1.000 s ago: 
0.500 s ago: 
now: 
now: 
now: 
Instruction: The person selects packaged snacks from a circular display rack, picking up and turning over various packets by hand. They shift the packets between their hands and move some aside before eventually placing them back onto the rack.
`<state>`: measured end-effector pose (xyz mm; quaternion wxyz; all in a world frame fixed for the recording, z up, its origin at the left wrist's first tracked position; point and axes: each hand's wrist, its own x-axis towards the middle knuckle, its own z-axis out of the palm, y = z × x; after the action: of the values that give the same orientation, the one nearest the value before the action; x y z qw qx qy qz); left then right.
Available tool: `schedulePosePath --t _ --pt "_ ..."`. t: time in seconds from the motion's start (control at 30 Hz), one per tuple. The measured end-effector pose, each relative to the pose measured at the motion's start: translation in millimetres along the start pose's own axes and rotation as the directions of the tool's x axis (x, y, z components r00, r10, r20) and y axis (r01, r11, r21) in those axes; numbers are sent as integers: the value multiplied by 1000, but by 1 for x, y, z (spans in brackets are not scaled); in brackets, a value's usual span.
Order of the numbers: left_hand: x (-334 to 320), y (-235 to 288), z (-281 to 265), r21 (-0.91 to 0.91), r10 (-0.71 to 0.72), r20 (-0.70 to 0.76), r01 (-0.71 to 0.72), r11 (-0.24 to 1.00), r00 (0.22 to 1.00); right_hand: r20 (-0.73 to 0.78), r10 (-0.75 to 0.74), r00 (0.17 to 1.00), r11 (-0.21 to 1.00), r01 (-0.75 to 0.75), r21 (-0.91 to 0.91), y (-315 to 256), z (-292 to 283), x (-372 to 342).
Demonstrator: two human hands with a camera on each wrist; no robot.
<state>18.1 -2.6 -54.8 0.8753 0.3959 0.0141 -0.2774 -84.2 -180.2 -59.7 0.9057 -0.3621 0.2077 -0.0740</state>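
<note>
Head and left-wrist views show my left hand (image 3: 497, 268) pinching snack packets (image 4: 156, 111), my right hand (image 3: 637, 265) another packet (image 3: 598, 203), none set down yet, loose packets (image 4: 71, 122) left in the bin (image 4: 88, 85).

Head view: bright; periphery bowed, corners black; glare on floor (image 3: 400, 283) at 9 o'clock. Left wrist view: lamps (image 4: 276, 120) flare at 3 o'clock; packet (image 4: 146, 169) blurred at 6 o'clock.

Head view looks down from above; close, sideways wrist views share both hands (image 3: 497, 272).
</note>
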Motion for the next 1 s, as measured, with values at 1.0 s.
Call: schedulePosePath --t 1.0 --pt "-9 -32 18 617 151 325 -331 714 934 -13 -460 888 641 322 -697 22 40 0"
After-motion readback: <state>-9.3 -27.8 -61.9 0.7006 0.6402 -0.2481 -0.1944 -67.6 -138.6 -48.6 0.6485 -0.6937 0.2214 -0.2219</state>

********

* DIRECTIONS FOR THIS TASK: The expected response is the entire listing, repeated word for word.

* RESULT OF THIS EXERCISE:
1.000 s ago: 
0.500 s ago: 
now: 
now: 
now: 
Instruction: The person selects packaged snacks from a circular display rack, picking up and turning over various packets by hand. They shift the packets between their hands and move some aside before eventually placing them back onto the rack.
`<state>`: measured end-effector pose (xyz mm; quaternion wxyz; all in a world frame fixed for the recording, z up, its origin at the left wrist's first tracked position; point and axes: each hand's wrist, its own x-axis towards the middle knuckle, its own z-axis out of the palm, y = z × x; after the action: of the values that give the same orientation, the one nearest the value before the action; x y z qw qx qy qz); left then right.
Available tool: `schedulePosePath --t _ --pt "_ ..."`. t: time in seconds from the motion's start (control at 30 Hz), one per tuple. The measured end-effector pose, each relative to the pose measured at the motion's start: translation in millimetres along the start pose's own axes and rotation as the directions of the tool's x axis (x, y, z components r00, r10, r20) and y axis (r01, r11, r21) in those axes; numbers are sent as integers: the value multiplied by 1000, but by 1 for x, y, z (spans in brackets are not scaled); in brackets, a value's usual span.
Order of the numbers: left_hand: x (-334 to 320), y (-235 to 288), z (-281 to 265), r21 (-0.91 to 0.91), r10 (-0.71 to 0.72), r20 (-0.70 to 0.76), r01 (-0.71 to 0.72), r11 (-0.24 to 1.00), r00 (0.22 to 1.00); right_hand: r20 (-0.73 to 0.78), r10 (-0.75 to 0.74), r00 (0.17 to 1.00), r11 (-0.21 to 1.00), r01 (-0.75 to 0.75), r21 (-0.91 to 0.91), y (-315 to 256), z (-292 to 283), x (-372 to 342).
Demonstrator: two human hands with a camera on each wrist; no robot.
<state>18.1 -2.6 -54.8 0.8753 0.3959 0.0141 -0.2774 -84.2 -180.2 -59.7 0.9057 -0.3621 0.2077 -0.0740</state>
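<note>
Head and left-wrist views show my left hand (image 3: 497, 268) pinching snack packets (image 4: 156, 111), my right hand (image 3: 637, 265) another packet (image 3: 598, 203), none set down yet, loose packets (image 4: 71, 122) left in the bin (image 4: 88, 85).

Head view: bright; periphery bowed, corners black; glare on floor (image 3: 400, 283) at 9 o'clock. Left wrist view: lamps (image 4: 276, 120) flare at 3 o'clock; packet (image 4: 146, 169) blurred at 6 o'clock.

Head view looks down from above; close, sideways wrist views share both hands (image 3: 497, 272).
</note>
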Motion for the next 1 s, as measured, with values at 1.0 s.
Call: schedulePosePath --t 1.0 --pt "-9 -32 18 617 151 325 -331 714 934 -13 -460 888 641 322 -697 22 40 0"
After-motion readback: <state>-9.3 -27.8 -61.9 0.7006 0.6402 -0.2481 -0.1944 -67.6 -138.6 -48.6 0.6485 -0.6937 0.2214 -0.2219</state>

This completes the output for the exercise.